I compare the privacy policies of three popular library vendors and offer some suggestions about how they could be improved: https://github.com/alisonLFP/libraryfreedominstitute/blob/master/assignments/week11/B.N.%20Jones%20LFI%20week%2011.pdf
great work Bryan. love that you tried it over Tor as well as trying with Privacy Badger and Lightbeam. some thoughts…
I wonder how Freegal expects people under 13 to “not share any PII”? lol, I mean, what?
also, it’s so amazing that vendors don’t consider IP addresses or other identifying data to be PII – that’s madness (although fairly typical – none of these ones consider IP addresses PII).
I wonder how we can convince vendors that their definition of PII is woefully inadequate.
I spent some time looking over the Library Privacy Checklist for E-Book Lending and Digital Content Vendors and made a plan for how I will work through Priority 1 Actions at my library.

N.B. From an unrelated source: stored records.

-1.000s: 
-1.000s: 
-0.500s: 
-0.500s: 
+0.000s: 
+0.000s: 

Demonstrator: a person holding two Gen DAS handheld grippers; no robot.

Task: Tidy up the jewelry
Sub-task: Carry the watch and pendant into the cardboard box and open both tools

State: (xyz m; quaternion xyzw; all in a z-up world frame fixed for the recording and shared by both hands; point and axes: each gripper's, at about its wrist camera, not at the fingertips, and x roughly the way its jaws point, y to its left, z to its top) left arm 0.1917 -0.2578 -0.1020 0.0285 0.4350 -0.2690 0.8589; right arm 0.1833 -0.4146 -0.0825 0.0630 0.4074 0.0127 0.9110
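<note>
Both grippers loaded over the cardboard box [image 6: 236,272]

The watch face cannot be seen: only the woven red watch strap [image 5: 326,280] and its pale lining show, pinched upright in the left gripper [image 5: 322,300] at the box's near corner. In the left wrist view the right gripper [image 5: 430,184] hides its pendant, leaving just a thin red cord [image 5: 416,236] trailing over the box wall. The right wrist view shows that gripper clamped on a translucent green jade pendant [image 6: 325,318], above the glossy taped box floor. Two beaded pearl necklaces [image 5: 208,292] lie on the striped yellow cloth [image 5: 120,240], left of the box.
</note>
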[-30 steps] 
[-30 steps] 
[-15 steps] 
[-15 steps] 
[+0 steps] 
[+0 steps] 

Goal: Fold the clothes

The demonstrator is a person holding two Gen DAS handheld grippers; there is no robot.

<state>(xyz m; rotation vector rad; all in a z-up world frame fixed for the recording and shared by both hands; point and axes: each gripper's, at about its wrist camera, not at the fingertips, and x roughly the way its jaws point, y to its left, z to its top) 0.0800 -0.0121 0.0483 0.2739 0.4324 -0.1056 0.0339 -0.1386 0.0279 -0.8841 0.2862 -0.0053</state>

“As consideration for your use of the Baltimore County Public Library website, you agree to provide true and accurate information about yourself and to make certain the information that you provide is current, complete and promptly updated as necessary.” Could this be grounds for BCPL to not allow users accessing the website via Tor?
“…your substantive communications and materials transmitted to us, such as data, questions, comments or suggestions, are considered non-confidential and non-proprietary.” This is bad! If electronic only, this can still include emails, purchase requests, electronic reference questions, and more. I question this in the assignment but am having a lot of trouble understanding why it would be included.
re: deleting old accounts. do you think you could contact former students and ask them about account deletion before you do it? or make this into something at a policy level? eg “accounts unused after x amount of time will be deleted to protect your privacy”
Wowwww. It’s basically saying “just don’t use computers or the internet ever”.
Interesting. I guess technically this would mean that Tor was against the policy. But I wonder about such a policy more broadly. How can this possibly be enforced?
This is indeed very worrisome. This is the part of the policy I’d personally push back against the strongest. It goes against the ALA code of ethics. They might have this in here because they don’t want to act like they can guarantee privacy or anything, but saying explicitly that this information is essentially public is something else entirely!
Ah - I can contact students if they signed up for the accounts with their personal email addresses, but a lot of times, they use their school account, and then forget about it when they move on to bigger and better things. But I SHOULD try that first before I delete them, and yes… I think on that research guide about creating user accounts with our various platforms, I could have a policy level warning about untouched user accounts… Hmmm… Lots to think about!
looks great @clobdell. smart to put it through a reading level checker. despite my best efforts, I always get 10th or 11th grade on mine too. though occasionally I have been able to lower it a little by turning sentences into bullet points.